● **ASSIGNMENT**: Each line containing the string "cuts" should be copied out of the entries.
Start of DATASET RECORDS
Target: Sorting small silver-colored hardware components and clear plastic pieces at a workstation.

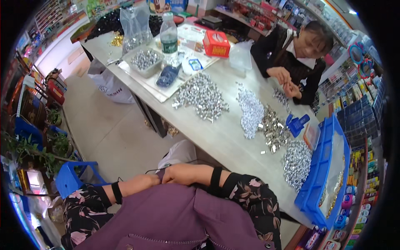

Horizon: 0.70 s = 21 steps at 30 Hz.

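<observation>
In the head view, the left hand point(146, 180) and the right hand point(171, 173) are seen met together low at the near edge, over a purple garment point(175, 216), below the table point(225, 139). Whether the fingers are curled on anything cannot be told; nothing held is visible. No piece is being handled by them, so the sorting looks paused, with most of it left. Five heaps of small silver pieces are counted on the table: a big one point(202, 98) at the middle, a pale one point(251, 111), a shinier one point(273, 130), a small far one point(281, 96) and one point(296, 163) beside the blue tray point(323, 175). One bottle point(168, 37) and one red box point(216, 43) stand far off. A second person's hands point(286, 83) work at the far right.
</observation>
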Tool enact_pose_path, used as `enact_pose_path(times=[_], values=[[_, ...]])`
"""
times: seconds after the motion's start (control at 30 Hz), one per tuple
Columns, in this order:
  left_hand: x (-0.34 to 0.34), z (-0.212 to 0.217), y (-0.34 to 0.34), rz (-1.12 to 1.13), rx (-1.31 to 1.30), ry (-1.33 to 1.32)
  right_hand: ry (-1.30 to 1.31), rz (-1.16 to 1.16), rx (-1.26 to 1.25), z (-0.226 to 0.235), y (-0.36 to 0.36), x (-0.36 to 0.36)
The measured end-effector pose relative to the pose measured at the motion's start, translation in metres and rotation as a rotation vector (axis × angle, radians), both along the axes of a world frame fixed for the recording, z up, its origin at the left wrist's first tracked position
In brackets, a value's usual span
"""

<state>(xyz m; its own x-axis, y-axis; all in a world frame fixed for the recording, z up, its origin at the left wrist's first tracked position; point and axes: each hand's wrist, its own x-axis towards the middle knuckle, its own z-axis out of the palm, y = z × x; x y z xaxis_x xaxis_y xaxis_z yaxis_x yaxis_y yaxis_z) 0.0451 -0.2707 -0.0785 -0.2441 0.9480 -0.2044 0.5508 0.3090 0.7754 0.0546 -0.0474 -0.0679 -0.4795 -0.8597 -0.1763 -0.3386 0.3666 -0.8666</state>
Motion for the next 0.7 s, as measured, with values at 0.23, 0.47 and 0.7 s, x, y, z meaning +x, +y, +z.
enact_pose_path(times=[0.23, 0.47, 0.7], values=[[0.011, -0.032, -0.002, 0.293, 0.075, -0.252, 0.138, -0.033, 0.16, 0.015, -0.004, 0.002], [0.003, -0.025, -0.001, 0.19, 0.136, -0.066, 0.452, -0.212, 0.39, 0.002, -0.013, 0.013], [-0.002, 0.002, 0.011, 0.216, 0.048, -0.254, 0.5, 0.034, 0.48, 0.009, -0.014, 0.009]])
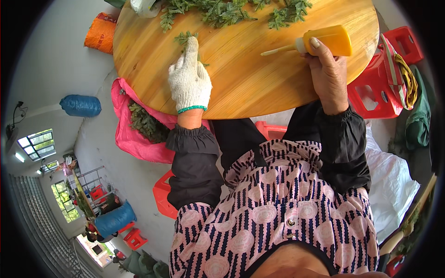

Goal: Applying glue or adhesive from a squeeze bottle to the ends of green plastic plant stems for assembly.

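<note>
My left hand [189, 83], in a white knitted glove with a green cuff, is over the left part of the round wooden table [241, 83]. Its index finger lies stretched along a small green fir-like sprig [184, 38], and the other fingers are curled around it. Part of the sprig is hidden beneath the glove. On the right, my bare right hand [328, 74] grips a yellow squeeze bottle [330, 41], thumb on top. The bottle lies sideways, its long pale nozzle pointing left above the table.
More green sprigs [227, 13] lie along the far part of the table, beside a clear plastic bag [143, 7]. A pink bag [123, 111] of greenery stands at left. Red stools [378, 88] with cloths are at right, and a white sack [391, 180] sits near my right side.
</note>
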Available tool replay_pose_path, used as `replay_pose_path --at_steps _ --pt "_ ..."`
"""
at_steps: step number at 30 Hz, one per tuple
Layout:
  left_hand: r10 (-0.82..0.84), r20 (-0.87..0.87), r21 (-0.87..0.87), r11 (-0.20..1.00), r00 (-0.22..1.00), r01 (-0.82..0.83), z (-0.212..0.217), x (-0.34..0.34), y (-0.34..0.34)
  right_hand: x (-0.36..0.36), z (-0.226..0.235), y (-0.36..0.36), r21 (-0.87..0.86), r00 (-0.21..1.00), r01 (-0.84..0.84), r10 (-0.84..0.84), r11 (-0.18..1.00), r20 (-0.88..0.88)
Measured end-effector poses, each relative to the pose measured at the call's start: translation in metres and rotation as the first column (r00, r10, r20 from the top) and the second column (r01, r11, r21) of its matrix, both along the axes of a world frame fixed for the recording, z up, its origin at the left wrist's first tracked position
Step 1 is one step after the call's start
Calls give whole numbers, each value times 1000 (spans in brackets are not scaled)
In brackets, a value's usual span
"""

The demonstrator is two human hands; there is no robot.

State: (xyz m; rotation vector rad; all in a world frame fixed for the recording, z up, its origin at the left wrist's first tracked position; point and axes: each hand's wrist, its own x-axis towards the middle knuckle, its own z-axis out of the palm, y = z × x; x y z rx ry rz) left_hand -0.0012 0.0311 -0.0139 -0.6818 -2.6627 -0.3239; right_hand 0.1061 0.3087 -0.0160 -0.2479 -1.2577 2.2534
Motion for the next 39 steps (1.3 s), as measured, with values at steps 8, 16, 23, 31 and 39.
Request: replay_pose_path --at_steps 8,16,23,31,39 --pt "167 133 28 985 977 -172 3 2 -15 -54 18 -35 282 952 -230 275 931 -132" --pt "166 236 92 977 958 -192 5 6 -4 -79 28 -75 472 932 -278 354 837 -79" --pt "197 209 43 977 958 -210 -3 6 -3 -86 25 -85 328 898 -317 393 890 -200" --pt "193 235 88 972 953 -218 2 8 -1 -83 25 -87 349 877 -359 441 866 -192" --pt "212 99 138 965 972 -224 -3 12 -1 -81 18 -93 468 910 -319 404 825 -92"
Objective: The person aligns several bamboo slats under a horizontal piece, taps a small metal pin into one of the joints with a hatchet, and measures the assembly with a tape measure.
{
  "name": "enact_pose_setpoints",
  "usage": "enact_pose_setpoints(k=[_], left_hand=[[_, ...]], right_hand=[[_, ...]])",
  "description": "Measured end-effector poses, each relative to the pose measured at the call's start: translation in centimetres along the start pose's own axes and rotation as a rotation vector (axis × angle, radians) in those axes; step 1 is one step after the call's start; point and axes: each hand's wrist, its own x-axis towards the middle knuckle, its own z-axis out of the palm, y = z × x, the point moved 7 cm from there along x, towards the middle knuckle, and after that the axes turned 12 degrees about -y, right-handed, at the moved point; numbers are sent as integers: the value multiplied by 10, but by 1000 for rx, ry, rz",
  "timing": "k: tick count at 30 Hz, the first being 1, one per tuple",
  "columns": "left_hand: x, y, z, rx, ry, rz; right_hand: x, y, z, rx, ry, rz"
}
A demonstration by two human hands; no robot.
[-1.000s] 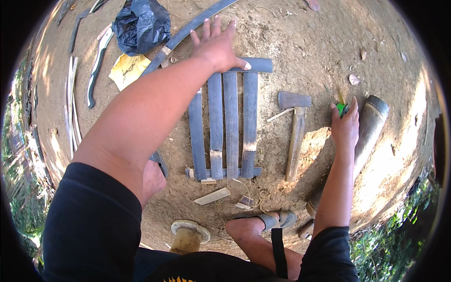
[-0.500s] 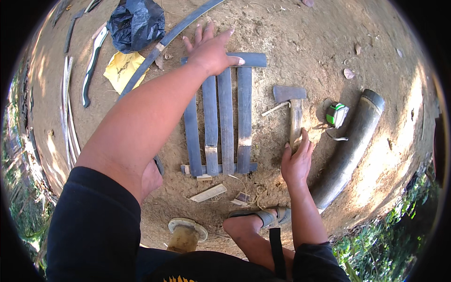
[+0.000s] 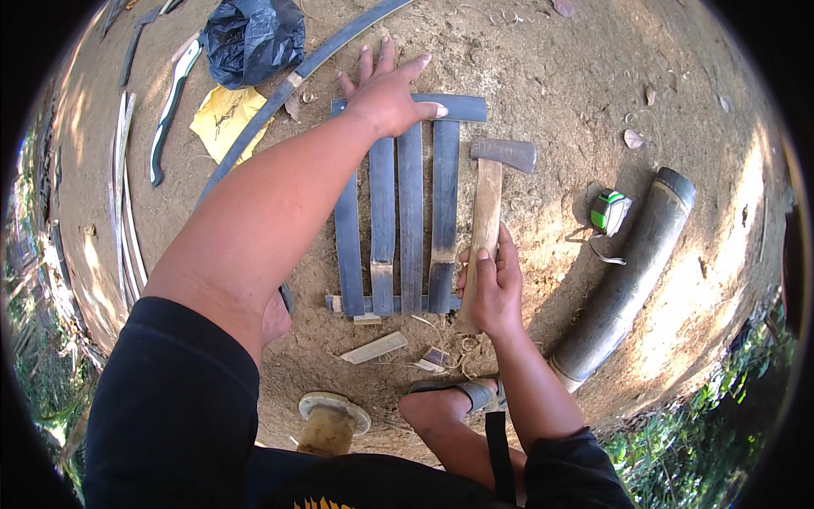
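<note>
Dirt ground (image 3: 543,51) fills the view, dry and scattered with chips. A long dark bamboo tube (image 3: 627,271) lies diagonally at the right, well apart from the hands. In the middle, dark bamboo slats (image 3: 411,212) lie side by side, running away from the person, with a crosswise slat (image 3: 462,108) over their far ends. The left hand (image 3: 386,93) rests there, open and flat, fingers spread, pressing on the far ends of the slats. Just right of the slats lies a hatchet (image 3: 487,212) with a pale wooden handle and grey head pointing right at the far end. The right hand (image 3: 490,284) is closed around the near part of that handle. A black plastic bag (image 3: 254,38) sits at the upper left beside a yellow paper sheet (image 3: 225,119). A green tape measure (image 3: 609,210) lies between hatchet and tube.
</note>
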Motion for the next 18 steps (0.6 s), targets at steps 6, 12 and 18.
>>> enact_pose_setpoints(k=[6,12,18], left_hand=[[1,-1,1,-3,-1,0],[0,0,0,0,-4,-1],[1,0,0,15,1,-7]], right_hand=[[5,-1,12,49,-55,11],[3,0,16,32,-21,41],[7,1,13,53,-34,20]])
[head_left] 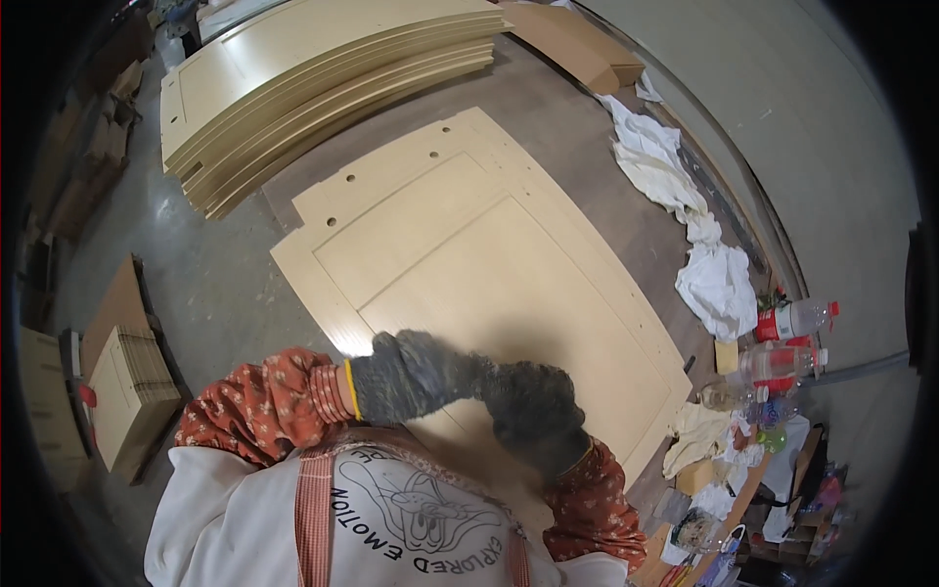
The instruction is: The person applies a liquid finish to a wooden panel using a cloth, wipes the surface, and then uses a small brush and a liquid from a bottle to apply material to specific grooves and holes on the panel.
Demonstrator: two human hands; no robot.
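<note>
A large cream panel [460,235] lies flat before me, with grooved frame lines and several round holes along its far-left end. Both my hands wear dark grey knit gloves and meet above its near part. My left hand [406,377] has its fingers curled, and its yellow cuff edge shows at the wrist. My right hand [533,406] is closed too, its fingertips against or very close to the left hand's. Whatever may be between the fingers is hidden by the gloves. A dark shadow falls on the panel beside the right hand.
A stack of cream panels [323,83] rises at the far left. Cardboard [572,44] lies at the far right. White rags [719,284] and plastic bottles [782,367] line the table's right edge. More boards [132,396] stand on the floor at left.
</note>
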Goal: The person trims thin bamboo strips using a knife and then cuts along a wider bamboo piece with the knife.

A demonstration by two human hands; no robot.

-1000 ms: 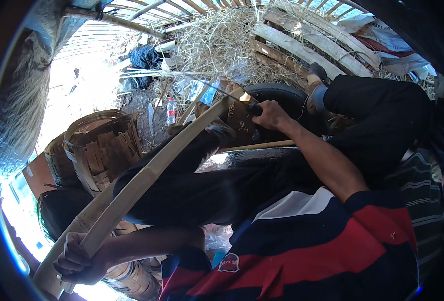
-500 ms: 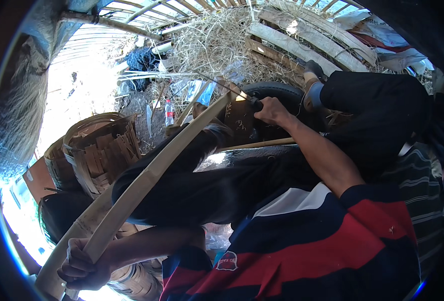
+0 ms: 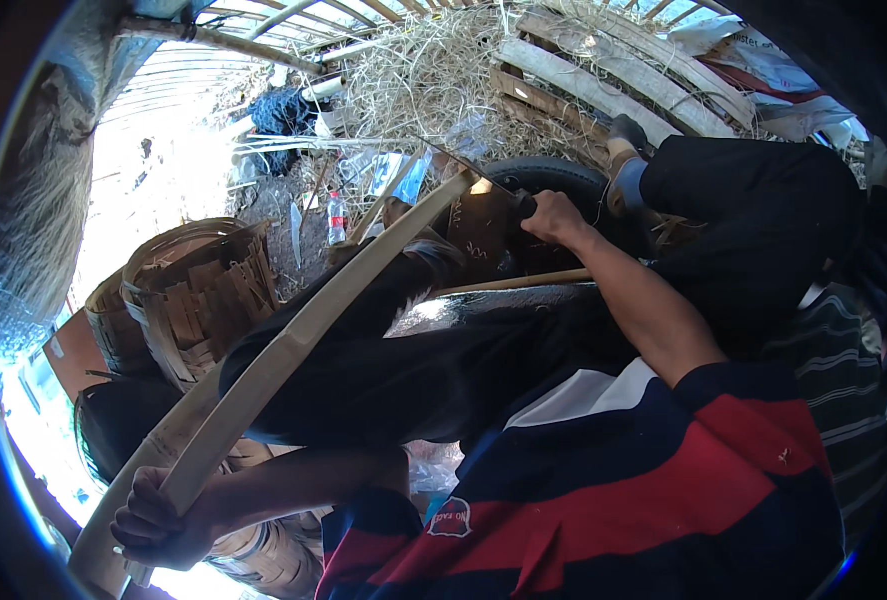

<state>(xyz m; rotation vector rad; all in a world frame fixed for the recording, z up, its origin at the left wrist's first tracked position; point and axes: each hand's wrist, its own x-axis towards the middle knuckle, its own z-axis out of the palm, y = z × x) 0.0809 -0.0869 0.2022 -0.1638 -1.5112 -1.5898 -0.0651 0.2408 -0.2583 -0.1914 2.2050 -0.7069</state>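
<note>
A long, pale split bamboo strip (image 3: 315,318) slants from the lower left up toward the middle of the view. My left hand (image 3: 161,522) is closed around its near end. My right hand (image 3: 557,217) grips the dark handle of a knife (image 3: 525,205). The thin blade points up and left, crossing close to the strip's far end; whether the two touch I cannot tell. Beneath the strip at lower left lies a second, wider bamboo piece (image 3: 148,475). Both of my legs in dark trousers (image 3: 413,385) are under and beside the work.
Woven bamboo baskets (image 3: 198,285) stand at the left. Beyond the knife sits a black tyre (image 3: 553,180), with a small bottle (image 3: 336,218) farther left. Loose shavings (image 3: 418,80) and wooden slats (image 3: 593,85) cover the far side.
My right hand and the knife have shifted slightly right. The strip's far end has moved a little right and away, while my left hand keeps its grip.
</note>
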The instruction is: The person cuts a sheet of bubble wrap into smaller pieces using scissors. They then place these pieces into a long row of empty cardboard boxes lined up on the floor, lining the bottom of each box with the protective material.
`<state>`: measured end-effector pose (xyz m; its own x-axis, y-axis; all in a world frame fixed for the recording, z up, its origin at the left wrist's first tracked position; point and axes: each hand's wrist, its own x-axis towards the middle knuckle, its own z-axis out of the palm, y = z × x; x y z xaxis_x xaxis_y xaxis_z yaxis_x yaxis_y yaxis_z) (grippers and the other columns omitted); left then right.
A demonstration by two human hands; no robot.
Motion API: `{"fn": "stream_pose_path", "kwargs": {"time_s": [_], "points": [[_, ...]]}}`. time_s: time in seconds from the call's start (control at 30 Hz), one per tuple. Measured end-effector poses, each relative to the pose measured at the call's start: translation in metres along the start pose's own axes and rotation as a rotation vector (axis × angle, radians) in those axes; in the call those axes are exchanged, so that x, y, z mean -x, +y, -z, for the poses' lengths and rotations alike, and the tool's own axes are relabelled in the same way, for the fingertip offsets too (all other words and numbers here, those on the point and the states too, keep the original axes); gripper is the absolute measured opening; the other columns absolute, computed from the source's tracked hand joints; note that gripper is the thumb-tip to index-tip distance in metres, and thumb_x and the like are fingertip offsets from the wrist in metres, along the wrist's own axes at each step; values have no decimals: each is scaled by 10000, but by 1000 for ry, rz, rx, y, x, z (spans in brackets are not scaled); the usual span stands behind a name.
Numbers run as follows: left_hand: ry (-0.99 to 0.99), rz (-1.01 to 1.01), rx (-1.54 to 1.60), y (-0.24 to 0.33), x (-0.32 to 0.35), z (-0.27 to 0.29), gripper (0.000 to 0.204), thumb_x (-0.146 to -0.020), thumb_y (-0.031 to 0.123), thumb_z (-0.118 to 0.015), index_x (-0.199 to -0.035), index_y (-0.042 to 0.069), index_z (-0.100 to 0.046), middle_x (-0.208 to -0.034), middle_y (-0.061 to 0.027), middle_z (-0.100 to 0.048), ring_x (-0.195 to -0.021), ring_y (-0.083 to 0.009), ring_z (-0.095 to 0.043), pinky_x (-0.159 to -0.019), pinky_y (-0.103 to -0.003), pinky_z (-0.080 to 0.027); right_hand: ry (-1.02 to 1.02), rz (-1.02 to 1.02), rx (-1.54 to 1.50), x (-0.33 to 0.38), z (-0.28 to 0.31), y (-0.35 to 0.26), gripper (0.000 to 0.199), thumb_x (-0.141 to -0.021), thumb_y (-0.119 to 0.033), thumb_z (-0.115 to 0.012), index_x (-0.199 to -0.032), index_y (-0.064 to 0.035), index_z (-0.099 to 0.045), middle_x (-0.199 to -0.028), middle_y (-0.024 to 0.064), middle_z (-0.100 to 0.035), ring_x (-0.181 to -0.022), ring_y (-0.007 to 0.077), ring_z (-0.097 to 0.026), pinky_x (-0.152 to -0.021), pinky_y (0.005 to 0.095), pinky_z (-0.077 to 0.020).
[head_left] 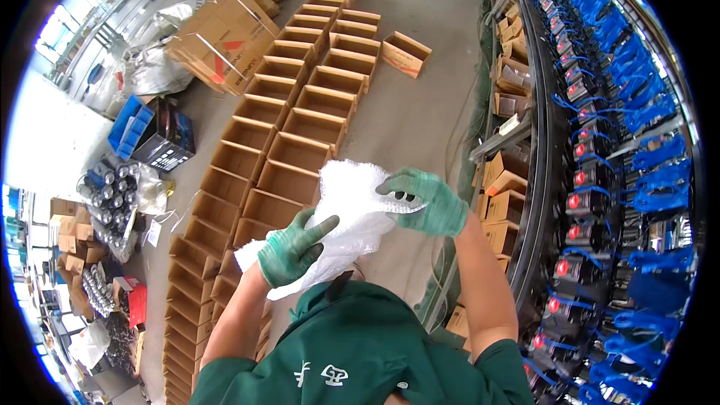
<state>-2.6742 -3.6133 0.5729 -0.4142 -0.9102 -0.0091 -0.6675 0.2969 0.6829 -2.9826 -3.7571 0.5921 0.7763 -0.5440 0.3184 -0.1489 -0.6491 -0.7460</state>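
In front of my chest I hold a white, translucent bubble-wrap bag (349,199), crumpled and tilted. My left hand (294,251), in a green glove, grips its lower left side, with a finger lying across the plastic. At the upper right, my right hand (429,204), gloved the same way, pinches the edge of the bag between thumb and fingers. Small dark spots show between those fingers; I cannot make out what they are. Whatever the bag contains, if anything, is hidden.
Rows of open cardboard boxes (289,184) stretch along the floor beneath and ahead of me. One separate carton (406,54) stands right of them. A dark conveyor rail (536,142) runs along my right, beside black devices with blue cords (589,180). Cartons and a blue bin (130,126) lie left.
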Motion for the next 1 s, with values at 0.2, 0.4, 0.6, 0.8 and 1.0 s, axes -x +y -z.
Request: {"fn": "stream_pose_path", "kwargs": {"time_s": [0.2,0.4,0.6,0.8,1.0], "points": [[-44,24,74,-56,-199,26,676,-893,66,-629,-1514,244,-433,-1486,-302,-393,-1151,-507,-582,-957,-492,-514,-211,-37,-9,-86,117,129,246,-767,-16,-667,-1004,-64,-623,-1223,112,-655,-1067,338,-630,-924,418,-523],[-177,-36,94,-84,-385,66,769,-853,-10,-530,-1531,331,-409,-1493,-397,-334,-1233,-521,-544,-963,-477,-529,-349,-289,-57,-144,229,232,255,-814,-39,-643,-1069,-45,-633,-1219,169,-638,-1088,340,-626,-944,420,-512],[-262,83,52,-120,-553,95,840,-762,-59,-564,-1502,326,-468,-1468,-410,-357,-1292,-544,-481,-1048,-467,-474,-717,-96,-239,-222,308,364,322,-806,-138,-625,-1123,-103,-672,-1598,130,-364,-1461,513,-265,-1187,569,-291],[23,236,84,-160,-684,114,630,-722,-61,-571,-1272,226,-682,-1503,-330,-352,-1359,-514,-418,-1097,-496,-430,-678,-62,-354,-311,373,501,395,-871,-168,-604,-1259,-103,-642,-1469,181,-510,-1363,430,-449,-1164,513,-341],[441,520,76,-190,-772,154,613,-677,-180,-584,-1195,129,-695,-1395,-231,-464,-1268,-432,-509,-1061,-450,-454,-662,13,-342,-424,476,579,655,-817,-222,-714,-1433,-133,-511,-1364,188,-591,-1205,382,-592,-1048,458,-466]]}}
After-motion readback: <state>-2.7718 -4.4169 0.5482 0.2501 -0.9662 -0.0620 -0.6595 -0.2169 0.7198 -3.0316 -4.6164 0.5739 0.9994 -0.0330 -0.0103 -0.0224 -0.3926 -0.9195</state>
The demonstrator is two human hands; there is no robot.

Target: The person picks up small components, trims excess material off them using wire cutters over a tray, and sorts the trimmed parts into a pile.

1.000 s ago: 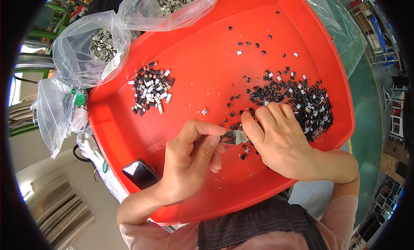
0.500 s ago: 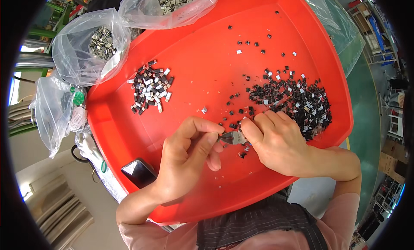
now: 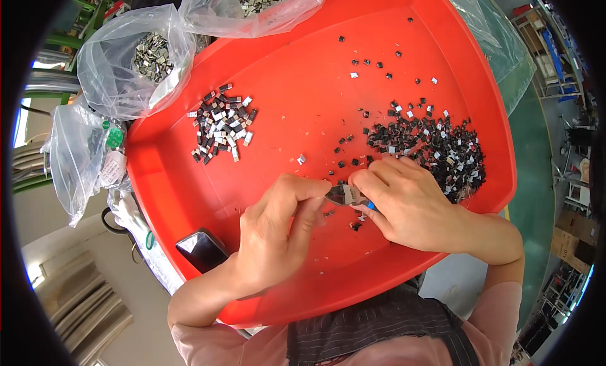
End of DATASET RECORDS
● **EXERCISE OUTPUT**:
Goal: The person trims thin bamboo strips using a knife and then cuts along a wider bamboo piece with the knife.
The instruction is: The person cuts a sheet of bubble wrap into smaller pieces using scissors. They then place these pieces into a long row of empty cardboard boxes lined up on the floor, lining the bottom of each box with the protective material.

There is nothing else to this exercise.